Wobei das Nichtausnutzen der Stärke in den eigenen Hochburgen ja nur ein Teilproblem ist. Die zentrale Schwäche der Grünen besteht ja darin, dass sie es sich in diesen Hochburgen gemütlich gemacht haben und den Schritt hinaus nicht wagen. Die grüne Politik ist auf junge Akademiker mit Dachgeschoßwohnung im siebenten Wiener Gemeindebezirk ausgerichtet. Dort hat man sich eine nur von den Neos bedrohte feste Basis geschaffen – und überlässt den ländlichen Raum der ÖVP, die Arbeiter der FPÖ und die Pensionisten der SPÖ.

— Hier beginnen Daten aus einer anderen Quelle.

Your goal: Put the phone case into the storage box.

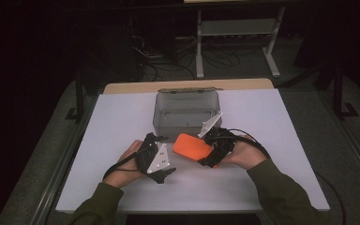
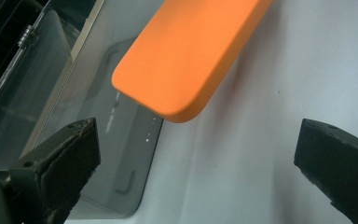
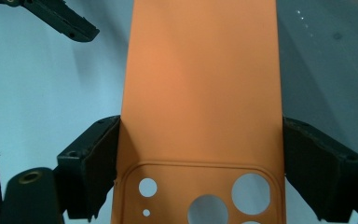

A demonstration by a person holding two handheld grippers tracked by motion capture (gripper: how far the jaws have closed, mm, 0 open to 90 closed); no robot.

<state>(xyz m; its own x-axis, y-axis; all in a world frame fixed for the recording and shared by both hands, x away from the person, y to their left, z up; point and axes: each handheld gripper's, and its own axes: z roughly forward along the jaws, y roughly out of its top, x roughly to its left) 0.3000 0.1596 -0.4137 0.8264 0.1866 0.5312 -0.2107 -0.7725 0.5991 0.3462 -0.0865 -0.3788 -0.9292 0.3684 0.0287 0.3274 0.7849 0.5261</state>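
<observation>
Right gripper [image 3: 200, 154] clamps orange phone case [image 3: 200, 84] across its width, long axis running straight out ahead toward clear box [image 1: 186, 108] (lid open); left gripper [image 2: 196, 158] released, w/ case's free end just ahead.

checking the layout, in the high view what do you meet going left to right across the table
left gripper → orange phone case → right gripper, shut on the case. The clear box sits farther back, spanning the case's position, so it's left out of the order.
</observation>
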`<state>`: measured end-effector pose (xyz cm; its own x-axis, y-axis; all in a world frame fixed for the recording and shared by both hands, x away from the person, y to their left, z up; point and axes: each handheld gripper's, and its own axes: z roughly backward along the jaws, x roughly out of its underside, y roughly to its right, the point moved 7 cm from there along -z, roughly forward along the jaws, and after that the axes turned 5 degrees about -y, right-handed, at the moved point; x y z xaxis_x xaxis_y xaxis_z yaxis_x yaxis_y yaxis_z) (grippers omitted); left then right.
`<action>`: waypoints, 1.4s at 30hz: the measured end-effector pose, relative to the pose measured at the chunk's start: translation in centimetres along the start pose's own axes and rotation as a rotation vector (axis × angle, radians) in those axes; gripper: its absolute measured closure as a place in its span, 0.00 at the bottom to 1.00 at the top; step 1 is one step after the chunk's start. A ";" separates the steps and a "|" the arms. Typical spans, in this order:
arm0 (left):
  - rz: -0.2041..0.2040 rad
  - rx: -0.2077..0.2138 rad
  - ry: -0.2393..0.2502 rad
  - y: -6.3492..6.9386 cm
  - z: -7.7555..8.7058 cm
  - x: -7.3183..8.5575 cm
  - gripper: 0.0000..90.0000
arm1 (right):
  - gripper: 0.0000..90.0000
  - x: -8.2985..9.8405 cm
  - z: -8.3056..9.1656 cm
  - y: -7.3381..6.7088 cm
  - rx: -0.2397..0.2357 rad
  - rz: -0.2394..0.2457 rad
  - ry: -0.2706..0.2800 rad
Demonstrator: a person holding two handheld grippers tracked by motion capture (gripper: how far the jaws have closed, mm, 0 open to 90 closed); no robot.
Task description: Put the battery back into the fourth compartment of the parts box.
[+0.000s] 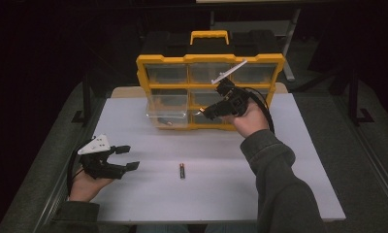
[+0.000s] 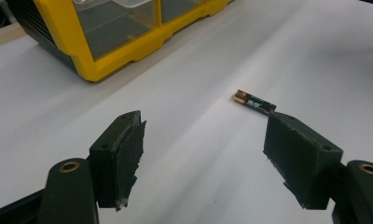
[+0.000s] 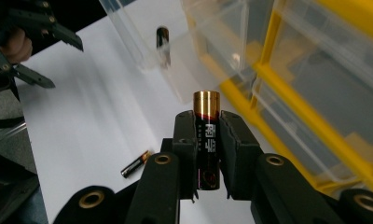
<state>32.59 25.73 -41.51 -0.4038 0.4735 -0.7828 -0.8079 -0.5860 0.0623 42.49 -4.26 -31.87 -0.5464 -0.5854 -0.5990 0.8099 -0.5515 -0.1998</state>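
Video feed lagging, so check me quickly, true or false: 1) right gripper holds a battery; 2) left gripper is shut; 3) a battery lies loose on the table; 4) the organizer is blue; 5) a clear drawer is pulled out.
1) True: the right gripper clamps a battery.
2) False: the left gripper is open and empty.
3) True: a loose battery lies on the white table.
4) False: the organizer is yellow and black.
5) True: a clear drawer sticks out at lower left.

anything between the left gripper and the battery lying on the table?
Nothing. In the high view, only bare white tabletop separates the open left gripper from the battery on the table. The left gripper view agrees.
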 end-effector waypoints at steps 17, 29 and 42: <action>-0.002 -0.003 0.005 0.0 0.0 -0.1 0.31 | 0.85 -4.2 2.4 -0.2 0.040 0.044 0.015; -0.003 -0.002 0.003 0.0 0.0 0.0 0.31 | 0.85 -7.2 2.2 -1.0 0.061 0.098 0.006; 0.003 -0.003 0.014 -0.3 0.3 0.0 0.31 | 0.84 -9.0 -1.6 -2.5 0.047 0.158 -0.041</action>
<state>32.69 26.07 -41.35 -0.4000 0.4628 -0.7911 -0.8054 -0.5894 0.0625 45.72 3.35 -27.25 -0.4216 -0.6904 -0.5879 0.8763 -0.4769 -0.0684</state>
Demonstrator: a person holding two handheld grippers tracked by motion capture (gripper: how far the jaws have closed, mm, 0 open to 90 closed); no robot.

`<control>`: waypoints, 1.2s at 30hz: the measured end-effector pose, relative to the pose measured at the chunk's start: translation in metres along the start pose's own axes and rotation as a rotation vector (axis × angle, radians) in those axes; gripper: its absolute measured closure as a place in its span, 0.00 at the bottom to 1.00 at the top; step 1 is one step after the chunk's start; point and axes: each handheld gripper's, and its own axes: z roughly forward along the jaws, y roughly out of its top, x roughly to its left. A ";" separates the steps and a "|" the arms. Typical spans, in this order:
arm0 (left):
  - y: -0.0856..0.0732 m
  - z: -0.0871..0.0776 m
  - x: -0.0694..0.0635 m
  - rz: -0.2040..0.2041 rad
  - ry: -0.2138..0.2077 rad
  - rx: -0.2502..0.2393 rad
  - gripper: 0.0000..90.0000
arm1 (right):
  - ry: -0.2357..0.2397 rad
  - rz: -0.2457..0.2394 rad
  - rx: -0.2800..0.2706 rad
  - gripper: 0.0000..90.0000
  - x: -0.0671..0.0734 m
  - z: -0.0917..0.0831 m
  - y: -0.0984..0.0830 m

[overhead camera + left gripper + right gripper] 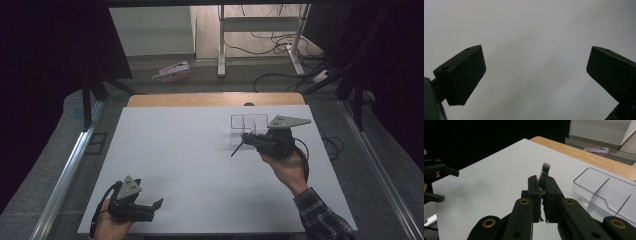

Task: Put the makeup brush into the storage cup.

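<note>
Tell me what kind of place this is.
Probably a lab or workshop set up for recording: a white work board on a wooden table, loose black cables across the grey floor beside a metal desk frame, and dark curtains around the table.

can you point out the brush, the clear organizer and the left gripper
brush (545, 166) right gripper view, on its pale bristle tip
clear organizer (607, 188) right gripper view, on a middle divider wall
left gripper (152, 206) high view, midway between its open fingers

Slim dark makeup brush (544, 173), pale bristle tip, tilted, above white table
</note>
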 end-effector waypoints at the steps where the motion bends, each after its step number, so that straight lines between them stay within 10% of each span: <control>1: -0.001 0.000 0.001 -0.004 0.002 0.000 0.03 | -0.006 0.001 -0.004 0.94 -0.003 0.000 0.002; 36: -0.016 -0.007 0.023 -0.069 0.053 0.000 0.04 | -0.110 0.010 -0.067 0.94 -0.039 -0.003 0.037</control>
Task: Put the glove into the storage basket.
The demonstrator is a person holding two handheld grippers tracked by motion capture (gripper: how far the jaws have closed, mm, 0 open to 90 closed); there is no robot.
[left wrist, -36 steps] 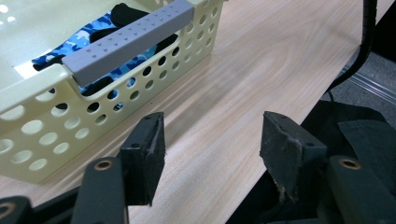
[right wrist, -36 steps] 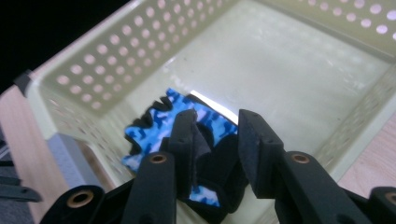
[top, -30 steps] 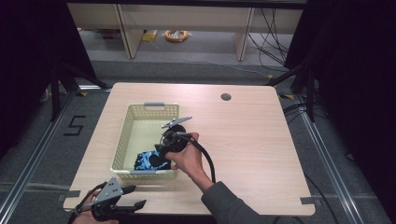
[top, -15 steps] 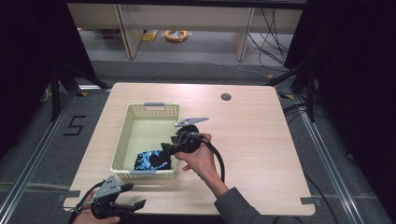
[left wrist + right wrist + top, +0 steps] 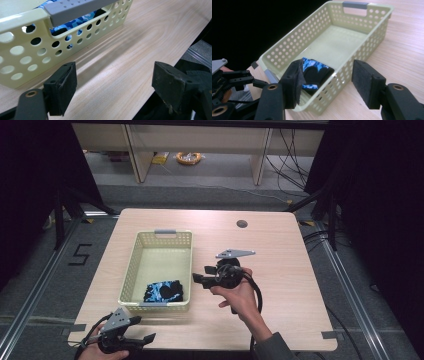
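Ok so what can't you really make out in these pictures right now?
- Blue and black cloth in the basket: what kind of item it is, too bunched and small in the high view.
- The same cloth in the left gripper view: mostly hidden behind the basket wall.
- Left gripper: the hand is cut off by the bottom edge in the high view.

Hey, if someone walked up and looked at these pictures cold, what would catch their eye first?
Probably the pale yellow basket on the left half of the wooden table, with a blue and black cloth lying at its near end. Next, the right hand-held gripper held just right of the basket, jaws open and aimed at it. The left hand-held gripper sits open at the table's near edge.
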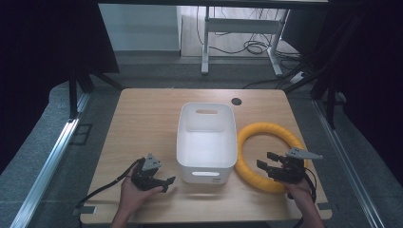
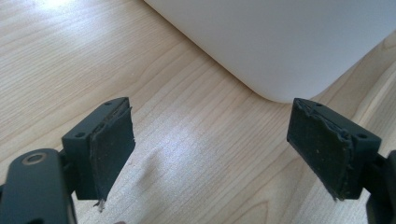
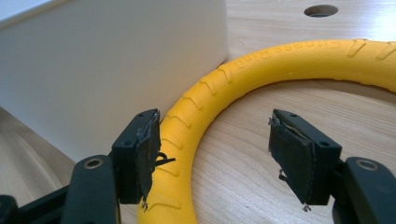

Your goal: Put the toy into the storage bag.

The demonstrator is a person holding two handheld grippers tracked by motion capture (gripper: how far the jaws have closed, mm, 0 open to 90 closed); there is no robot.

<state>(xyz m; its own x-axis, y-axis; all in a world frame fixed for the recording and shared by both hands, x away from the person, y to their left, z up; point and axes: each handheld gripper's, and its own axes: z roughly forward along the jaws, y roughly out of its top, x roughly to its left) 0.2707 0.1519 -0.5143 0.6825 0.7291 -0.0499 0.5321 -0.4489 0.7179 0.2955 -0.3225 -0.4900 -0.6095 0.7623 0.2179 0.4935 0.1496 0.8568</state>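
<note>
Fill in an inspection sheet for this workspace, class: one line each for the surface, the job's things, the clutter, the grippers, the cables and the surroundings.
Surface: light wooden table, with a round hole near the far edge.
Job's things: yellow ring lies flat, beside the white bin; the bin looks empty.
Clutter: nothing seen.
Grippers: left gripper open over bare wood near a bin corner; right gripper open, jaws astride the ring's near arc, not seen gripping.
Cables: a black cable trails from the left gripper; more lie on the floor beyond the table.
Surroundings: grey floor, a white desk frame, dark curtains at the sides.
</note>
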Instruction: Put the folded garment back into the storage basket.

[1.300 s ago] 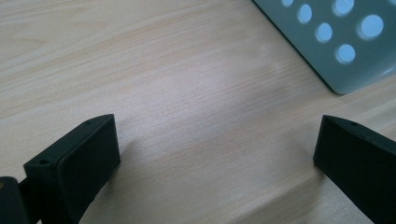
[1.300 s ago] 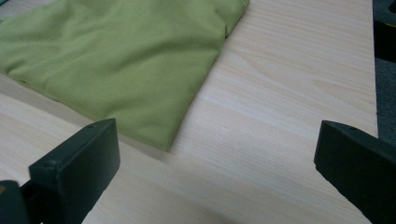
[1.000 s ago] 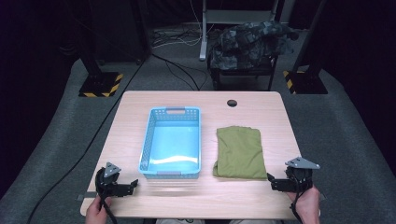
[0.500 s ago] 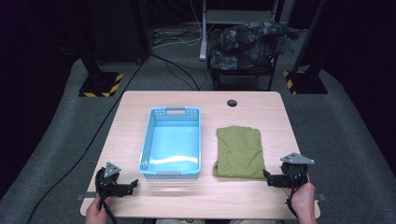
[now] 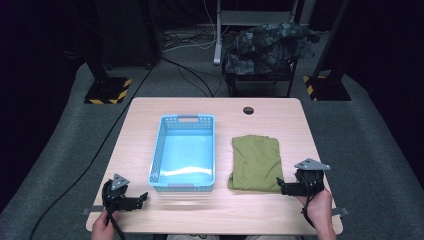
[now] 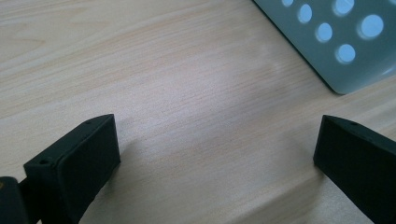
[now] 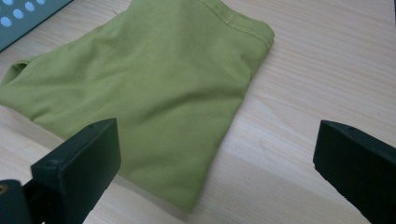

Das wird jetzt zunehmend auch intern infrage gestellt, federführend ist dabei der Abgeordnete Peter Pilz mit dem Ruf nach grünem Populismus. Wobei aber kaum anzunehmen ist, dass Populismus, der mit Effekthascherei auf Kosten der eigenen Grundsätze einhergeht, tatsächlich mit grüner Politik vereinbar wäre. Eine linke populistische Volkspartei, wie sie Pilz vorschwebt, würde die „Kapitalisten“ und „Banken“, vielleicht auch noch „Europa“ als Quell allen Übels brandmarken und einen Weg der Ökonomie forcieren, der vielleicht bei manchem ankommt, aber mit den Regeln ökonomischer Vernunft nur schwer vereinbar wäre.

Aber wer hindert die Grünen, die bisher vernachlässigten Zielgruppen einzubinden? Am Beispiel der Flüchtlingsfrage: Willkommenskultur und großzügige Hilfe für Flüchtlinge werden von der grünen Kernwählerschaft goutiert. Damit wird man bei sozial benachteiligten Schichten, denen von der FPÖ erfolgreich eingeredet wird, Asylwerber und Zuwanderer seien die Ursache aller Probleme, nur schwer punkten können. Aber wo bleiben beispielsweise die Initiativen für die Sozialpolitik oder den Wohnungsmarkt, mit denen man auch bei jenen erfolgreich sein könnte, die sich von der Zuwanderung bedroht fühlen? Weite Bevölkerungskreise kommen im Fokus der grünen Parteistrategen nicht vor – folglich sind auch die Grünen für weite Kreise nicht wählbar.


Die Grünen befinden sich derzeit nicht in einer Krise, Eva Glawischnig hat zwar ein schlechtes Parteitagsergebnis eingefahren, sie ist aber noch nicht angeschlagen. Aber der Parteitag sollte für sie ein Alarmsignal sein. Gerade in einer Partei wie den Grünen mit einer funktionierenden Basis, die keine Hemmungen hat, sich auch mit den Parteipromis anzulegen, kann sich die Stimmung auch sehr schnell drehen. Glawischnig hat nach ihrer Wahl erfolgreich den Weg beschritten, das Bild nach außen hin professioneller zu gestalten. Das war wirkungsvoll, reicht aber nicht aus. Es geht nicht nur um eine Optimierung des Marketings, sondern auch um politische Inhalte. Und da haben die Grünen Nachholbedarf.